Western Sahara

News in Brief

At the end of January, the Moroccan government shut down the independent newspaper, Le Journal Hebdomadaire. Journalists working on the paper believe the last straw may have been their recent interview with Aminatou Haidar.
The Sahrawi activist fasted for 32 days in December in Lanzarote airport for her right to return to Western Sahara, under illegal occupation by Morocco since 1975. Aminatou Haidar remains under house arrest, and Morocco continues to impose travel restrictions on Sahrawi activists.
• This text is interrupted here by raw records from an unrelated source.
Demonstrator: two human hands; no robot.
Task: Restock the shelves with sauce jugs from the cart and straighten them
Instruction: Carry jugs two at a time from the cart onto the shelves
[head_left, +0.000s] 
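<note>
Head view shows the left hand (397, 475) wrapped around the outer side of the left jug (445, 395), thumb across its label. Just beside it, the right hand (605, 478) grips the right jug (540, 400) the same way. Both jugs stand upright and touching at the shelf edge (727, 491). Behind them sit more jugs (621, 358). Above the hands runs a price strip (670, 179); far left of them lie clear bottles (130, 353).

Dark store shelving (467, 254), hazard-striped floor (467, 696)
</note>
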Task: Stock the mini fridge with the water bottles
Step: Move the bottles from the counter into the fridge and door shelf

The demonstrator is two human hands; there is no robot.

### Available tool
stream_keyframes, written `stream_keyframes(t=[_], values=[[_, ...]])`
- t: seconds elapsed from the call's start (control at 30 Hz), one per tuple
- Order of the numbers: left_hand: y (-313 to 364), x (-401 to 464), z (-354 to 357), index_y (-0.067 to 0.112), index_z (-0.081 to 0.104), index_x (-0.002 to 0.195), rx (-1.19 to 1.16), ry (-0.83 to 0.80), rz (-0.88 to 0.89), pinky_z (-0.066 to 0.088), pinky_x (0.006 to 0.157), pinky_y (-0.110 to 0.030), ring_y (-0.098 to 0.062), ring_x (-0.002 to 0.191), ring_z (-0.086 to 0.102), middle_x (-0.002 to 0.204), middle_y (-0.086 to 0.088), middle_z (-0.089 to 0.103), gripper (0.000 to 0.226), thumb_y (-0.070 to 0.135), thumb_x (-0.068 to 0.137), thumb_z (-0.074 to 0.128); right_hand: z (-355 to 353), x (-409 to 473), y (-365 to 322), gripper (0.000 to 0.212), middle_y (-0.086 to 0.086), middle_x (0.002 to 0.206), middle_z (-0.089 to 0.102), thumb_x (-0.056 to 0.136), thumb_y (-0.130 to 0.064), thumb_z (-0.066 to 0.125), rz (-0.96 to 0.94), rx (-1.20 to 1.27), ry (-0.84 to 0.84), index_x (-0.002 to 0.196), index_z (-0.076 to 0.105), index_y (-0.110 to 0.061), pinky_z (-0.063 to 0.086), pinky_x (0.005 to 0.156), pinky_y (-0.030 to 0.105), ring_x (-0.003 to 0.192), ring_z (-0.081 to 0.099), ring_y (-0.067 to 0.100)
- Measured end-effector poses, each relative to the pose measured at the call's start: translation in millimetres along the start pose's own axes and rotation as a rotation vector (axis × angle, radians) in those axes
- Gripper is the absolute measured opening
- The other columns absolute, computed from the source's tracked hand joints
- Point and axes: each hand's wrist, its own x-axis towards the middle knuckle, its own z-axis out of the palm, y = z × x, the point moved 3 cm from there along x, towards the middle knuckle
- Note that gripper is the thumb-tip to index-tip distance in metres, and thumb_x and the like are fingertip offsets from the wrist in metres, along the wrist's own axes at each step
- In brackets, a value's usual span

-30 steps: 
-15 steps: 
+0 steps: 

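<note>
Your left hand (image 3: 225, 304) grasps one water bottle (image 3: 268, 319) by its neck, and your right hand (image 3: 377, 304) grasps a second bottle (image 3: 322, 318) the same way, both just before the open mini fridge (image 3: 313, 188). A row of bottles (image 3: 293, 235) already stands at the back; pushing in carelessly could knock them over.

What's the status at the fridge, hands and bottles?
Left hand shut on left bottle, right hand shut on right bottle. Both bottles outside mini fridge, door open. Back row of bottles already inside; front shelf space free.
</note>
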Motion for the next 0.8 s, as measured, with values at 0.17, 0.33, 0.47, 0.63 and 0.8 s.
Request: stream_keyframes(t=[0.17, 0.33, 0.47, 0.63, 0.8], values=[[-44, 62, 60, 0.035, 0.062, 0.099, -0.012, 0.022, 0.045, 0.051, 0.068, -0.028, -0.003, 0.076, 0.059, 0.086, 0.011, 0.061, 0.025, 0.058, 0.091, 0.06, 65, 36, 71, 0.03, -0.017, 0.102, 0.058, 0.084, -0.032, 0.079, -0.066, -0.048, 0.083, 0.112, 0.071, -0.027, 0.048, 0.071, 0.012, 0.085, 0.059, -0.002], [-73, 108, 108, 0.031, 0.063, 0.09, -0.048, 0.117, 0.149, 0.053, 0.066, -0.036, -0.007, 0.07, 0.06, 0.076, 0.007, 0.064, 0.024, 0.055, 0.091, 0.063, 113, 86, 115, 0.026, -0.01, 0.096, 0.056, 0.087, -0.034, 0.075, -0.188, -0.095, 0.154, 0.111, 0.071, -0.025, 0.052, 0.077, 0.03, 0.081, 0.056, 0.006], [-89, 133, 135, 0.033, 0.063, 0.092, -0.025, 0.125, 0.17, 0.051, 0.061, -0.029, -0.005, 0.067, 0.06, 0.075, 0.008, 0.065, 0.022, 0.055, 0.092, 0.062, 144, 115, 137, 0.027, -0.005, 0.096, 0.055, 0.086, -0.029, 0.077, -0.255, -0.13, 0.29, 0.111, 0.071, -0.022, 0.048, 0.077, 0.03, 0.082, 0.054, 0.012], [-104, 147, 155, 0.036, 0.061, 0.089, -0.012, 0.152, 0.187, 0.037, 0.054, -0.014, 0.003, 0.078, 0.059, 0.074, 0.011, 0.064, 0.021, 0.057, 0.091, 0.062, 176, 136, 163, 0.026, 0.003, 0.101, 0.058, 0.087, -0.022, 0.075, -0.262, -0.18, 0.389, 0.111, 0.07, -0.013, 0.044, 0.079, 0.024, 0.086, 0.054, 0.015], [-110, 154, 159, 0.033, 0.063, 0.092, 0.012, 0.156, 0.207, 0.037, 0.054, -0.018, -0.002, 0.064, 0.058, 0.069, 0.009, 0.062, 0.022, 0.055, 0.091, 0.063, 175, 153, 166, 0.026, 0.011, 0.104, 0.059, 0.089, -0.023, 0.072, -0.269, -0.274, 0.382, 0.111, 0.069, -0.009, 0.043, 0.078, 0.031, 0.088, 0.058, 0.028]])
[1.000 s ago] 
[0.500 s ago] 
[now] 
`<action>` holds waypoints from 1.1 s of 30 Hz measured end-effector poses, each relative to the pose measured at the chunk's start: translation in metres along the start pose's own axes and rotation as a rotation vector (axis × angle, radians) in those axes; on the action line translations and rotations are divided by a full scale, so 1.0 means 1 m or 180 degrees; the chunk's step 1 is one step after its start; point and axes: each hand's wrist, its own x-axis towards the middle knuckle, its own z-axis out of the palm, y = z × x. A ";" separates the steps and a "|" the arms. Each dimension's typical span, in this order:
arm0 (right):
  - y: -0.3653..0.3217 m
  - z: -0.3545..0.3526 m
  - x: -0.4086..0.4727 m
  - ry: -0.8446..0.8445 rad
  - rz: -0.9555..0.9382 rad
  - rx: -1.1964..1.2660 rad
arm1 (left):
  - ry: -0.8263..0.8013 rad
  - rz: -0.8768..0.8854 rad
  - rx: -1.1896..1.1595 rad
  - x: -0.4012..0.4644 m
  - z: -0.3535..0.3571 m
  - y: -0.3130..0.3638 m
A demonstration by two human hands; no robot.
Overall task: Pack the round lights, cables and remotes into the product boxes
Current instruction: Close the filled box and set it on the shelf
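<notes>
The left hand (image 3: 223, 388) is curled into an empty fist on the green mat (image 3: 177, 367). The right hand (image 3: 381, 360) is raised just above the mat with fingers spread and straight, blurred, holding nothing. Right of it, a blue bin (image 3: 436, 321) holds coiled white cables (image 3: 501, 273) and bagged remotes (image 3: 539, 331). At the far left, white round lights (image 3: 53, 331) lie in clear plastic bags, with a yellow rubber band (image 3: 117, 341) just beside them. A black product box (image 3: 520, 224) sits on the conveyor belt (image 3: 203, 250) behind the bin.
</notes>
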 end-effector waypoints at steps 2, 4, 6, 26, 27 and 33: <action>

According to Human Rights Watch, since August 2009, Moroccan authorities have turned back at least 13 Sahrawi activists at the airport or land borders, confiscating passports from seven of them, and have refused to renew the passports of at least three other Sahrawi activists. Sandblast, a British charity that aims to empower displaced Sahrawi refugees through the arts, launched an e-petition in February focused on Morocco’s application for “advanced status” in the EU. The most recent round of talks between Morocco and the Sahrawi resistance movement Polisario ended inconclusively in early February.
Polisario demanded “the immediate liberation of all Sahrawi political prisoners in Morocco, respect for liberties in the occupied territories and strict observance of the cease-fire agreement” as pre-conditions for negotiations.